O ajuste fiscal elevou de 12% para 18% a alíquota dos ICMS de milhares de mercadorias, revertendo praticamente toda a minirreforma tributária feita em 2008 pelo então governador Roberto Requião. Isso significou o aumento de 50% do peso do tributo em itens como roupas, artigos de higiene pessoal, móveis e eletrodomésticos.

Já o IPVA sofreu aumento de 40%, com a alíquota passando de 2,5% para 3,5% do valor do veículo. Além de mexer na alíquota, o governo também reduziu de 5% para 3% o desconto para pagamentos feitos à vista.

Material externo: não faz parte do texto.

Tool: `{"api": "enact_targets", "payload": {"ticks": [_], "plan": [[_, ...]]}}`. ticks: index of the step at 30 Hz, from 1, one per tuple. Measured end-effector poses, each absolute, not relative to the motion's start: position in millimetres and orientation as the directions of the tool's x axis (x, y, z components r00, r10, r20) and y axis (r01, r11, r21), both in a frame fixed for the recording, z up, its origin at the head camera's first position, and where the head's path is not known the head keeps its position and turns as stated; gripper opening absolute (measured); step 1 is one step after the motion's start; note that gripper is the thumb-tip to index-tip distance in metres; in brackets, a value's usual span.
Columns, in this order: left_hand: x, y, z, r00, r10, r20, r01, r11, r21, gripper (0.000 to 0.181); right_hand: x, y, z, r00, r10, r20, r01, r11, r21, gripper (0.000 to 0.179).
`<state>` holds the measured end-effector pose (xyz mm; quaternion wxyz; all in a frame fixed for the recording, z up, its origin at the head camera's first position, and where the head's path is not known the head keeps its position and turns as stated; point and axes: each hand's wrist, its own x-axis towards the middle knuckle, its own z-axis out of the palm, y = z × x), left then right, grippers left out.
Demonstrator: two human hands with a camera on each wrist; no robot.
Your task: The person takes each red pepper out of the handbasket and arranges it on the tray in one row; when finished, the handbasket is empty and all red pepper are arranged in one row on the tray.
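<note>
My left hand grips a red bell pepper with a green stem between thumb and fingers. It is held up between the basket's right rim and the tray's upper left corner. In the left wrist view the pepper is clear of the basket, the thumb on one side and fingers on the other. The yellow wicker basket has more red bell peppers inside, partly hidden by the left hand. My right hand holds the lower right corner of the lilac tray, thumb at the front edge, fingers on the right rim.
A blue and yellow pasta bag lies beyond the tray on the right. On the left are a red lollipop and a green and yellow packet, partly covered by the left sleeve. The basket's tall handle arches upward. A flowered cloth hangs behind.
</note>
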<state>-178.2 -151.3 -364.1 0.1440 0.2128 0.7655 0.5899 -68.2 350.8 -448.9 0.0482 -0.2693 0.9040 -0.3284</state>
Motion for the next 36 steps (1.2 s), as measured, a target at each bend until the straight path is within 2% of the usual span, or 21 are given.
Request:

Na prática, a arrecadação com o ICMS este ano chegou a R$ 13,8 bilhões, o que representa um aumento real de 4% em relação ao coletado em 2014. No IPVA, o aumento real da arrecadação este ano é de 29%, com a soma de R$ 2,4 bilhões nos primeiros sete meses do ano.

Na avaliação de Costa, o Paraná hoje se destaca em relação às outras unidades da federação e à própria União. “O estado tem tido um crescimento expressivo de receitas e conseguido controlar as despesas, gerando um bom superávit para poder pagar compromissos de exercícios anteriores. É o que o governo precisava”, disse.

/ra/pequena/Pub/GP/p4/2015/08/20/Economia/Graficos/Futuro/ajuste fiscal parana.pdf

Investimentos feitos pelo governo regridem quatro anos

Outra medida que ajudou a aliviar a pressão no caixa nestes sete meses foi a redução nos investimentos, que praticamente regrediram ao nível de 2011, primeiro ano de Beto Richa à frente do governo do estado.

Há quatro anos, o governo investiu R$ 329,2 milhões, considerada a inflação do período. Agora, de janeiro a julho, o valor empenhado em investimentos ficou em R$ 382,7 milhões. Se considerarmos apenas o que foi efetivamente pago nesses sete meses, o valor cai para R$ 209,2 bilhões, representando 54,67% do total empenhado. No ano passado, os investimentos nos sete primeiros meses do ano somaram R$ 1,1 bilhão, considerada a inflação. A queda real no valor aportado em 2015, comparativamente a 2014, é de 66,3%.

Apesar dos números, o secretário da Fazenda, Mauro Ricardo Costa, considera o valor adequado, considerando o período de dificuldade pelo qual o país passa. “Neste momento de crise é extremamente razoável investir algo em torno de R$ 383 milhões. Muitas obras que estavam paralisadas foram retomadas”, afirmou.